Exercise brief:
Only one stretch of the listing below is wanted. Begin at the line that has "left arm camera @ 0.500", stop after the line that has "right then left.", and repeat every line in between exactly.
----
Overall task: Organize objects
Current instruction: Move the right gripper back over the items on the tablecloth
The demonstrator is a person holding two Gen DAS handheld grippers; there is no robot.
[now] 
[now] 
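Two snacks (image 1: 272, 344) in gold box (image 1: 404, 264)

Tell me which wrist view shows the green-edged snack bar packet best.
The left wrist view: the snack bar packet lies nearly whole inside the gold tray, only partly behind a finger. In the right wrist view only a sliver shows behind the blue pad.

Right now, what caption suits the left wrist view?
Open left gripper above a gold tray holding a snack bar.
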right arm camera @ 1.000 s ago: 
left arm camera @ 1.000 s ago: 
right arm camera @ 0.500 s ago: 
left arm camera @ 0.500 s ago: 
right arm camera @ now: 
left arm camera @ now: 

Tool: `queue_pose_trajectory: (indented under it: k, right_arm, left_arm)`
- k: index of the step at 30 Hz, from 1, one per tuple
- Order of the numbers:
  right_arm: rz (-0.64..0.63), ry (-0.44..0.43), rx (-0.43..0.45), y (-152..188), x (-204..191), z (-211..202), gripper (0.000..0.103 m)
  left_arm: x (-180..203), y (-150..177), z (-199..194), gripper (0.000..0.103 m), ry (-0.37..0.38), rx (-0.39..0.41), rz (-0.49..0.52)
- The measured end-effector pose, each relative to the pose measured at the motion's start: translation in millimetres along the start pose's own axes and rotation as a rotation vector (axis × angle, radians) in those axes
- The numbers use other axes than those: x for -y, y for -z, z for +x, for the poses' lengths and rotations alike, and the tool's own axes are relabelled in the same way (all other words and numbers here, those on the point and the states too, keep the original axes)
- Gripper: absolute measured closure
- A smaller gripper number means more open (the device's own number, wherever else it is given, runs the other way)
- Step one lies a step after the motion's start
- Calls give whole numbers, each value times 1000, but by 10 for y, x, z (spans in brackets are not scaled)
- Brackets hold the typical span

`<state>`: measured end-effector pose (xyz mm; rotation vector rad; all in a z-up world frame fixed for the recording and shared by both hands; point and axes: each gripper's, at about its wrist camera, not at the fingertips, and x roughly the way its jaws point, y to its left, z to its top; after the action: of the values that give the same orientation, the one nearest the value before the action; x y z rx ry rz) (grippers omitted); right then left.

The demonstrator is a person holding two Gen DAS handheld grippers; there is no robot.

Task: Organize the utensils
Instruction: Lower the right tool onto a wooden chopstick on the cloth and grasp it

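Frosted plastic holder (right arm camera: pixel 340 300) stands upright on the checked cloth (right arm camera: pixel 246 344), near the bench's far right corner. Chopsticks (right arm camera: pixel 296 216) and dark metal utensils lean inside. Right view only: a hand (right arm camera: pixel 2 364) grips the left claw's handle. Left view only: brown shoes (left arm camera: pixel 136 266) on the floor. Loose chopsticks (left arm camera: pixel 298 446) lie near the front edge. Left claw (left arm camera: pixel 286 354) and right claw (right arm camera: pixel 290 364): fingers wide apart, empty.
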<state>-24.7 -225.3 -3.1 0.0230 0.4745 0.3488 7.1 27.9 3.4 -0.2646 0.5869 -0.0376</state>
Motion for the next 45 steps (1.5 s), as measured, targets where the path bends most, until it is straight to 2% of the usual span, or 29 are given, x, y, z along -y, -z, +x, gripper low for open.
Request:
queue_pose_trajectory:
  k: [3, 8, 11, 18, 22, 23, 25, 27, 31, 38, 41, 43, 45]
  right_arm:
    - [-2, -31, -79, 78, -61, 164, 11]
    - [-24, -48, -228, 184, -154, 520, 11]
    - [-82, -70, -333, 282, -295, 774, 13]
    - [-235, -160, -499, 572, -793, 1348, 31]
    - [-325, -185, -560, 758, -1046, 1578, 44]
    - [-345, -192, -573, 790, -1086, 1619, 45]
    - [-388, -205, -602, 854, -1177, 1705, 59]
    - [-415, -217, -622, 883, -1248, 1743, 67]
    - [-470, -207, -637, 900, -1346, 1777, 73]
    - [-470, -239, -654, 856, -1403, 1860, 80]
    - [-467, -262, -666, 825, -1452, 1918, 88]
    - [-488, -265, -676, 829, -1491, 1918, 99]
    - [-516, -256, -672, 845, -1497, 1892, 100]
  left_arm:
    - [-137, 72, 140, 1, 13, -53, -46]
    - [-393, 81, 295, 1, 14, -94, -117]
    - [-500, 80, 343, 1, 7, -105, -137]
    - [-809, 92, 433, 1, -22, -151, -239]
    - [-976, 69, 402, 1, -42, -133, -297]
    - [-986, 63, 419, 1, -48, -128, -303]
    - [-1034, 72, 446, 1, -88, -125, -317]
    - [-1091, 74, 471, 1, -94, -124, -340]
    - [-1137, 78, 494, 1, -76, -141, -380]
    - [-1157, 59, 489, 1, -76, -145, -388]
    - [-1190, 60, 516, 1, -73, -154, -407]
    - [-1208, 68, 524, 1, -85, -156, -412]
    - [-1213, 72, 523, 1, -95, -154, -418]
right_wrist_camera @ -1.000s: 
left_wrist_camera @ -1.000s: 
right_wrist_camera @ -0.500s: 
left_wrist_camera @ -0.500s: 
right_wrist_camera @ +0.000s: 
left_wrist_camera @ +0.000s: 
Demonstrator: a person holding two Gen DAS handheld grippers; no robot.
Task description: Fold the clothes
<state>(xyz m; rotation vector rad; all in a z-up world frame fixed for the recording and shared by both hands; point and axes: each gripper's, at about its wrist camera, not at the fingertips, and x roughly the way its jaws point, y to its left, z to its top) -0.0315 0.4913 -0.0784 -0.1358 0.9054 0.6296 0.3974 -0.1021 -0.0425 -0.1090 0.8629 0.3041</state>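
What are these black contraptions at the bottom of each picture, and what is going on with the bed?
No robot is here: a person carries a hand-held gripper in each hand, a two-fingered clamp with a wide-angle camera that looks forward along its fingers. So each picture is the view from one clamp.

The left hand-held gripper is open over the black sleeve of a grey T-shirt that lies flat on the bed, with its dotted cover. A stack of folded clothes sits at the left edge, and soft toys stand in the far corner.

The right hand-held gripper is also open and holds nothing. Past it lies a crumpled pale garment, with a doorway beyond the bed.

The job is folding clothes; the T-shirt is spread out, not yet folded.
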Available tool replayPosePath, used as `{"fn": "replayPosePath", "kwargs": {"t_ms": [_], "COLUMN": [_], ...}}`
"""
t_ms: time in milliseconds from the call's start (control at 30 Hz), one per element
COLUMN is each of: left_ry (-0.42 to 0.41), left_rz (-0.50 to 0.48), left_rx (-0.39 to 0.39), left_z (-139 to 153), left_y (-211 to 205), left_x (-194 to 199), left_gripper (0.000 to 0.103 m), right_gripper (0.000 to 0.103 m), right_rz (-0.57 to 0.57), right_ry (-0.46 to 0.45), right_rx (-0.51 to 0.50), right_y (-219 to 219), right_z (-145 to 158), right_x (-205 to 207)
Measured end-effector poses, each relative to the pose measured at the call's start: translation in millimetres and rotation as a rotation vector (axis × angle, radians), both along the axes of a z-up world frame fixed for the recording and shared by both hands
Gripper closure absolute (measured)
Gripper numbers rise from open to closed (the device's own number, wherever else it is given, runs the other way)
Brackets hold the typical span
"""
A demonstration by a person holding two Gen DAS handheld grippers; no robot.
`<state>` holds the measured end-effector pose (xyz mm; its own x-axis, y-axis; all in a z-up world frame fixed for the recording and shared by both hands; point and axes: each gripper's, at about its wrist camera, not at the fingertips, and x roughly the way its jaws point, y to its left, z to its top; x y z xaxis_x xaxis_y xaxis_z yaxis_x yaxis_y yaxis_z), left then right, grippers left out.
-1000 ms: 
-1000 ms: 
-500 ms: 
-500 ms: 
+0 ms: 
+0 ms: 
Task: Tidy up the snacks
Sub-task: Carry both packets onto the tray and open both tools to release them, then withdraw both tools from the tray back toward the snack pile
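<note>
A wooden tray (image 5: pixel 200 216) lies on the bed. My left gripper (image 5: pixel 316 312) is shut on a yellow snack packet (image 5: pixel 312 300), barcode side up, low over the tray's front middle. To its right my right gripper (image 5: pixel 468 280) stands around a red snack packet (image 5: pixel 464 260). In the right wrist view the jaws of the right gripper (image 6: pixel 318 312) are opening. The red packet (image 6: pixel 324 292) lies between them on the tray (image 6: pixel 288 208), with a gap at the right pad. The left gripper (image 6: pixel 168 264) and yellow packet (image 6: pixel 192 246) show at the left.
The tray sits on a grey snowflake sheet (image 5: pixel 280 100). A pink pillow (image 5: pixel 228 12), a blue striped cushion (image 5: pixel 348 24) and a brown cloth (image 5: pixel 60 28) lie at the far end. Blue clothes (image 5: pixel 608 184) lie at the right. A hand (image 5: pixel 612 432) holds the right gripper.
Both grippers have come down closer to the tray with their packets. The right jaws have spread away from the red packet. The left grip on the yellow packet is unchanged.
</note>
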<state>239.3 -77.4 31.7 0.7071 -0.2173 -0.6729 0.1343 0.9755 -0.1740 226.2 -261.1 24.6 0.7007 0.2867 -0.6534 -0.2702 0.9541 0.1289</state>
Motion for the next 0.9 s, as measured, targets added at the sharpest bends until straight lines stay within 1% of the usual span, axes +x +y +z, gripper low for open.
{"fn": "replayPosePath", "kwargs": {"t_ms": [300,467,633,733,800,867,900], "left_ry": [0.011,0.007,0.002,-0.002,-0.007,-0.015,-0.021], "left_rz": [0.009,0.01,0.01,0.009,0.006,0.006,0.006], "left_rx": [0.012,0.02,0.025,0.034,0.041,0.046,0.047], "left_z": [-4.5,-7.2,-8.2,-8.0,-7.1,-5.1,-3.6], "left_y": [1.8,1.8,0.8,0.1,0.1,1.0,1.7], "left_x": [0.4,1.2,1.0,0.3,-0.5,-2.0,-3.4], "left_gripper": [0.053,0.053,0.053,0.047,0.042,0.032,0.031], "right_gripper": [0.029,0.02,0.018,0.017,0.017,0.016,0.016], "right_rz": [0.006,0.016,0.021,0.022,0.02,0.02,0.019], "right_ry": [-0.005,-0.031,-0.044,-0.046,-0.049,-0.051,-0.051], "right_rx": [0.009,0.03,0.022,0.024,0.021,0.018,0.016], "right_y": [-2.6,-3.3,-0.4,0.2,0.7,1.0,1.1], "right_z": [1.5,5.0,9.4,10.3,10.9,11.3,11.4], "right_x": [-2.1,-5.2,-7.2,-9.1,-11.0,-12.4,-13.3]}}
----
Problem solution:
left arm camera @ 0.500 s ago: 
right arm camera @ now: 
left arm camera @ now: 

Tool: `queue_pose_trajectory: (indented under it: k, right_arm, left_arm)`
- k: index of the step at 30 Hz, from 1, one per tuple
- Order of the numbers:
  right_arm: rz (-0.64..0.63), ry (-0.44..0.43), rx (-0.43..0.45), y (-152..188), x (-204..191), z (-211..202), gripper (0.000..0.103 m)
  left_arm: x (-180..203), y (-150..177), z (-199..194), gripper (0.000..0.103 m), ry (-0.37..0.38), rx (-0.39..0.41), rz (-0.49..0.52)
- The measured end-effector pose, each relative to the pose measured at the motion's start: translation in millimetres along the start pose's own axes and rotation as a rotation vector (axis × angle, radians) in those axes
- The numbers use other axes than those: x for -y, y for -z, z for +x, for the poses' lengths and rotations alike, and the tool's own axes are relabelled in the same way (all other words and numbers here, those on the point and the states too, keep the original axes)
- Gripper: absolute measured closure
- A smaller gripper number means more open (the device's own number, wherever else it is given, runs the other way)
- Step one lies a step after the motion's start
- Calls give whole numbers, each value times 1000, but by 10 for y, x, z (spans in brackets are not scaled)
- Brackets hold the typical span

`<state>`: measured end-effector pose (xyz mm; rotation vector rad; all in a z-up world frame fixed for the recording and shared by both hands; point and axes: each gripper's, at about its wrist camera, not at the fingertips, and x roughly the way its jaws point, y to its left, z to its top; after the action: of the values that give the same orientation, the one nearest the value before the action; x y z rx ry rz) (grippers omitted); right then left.

The exercise asks for nothing more.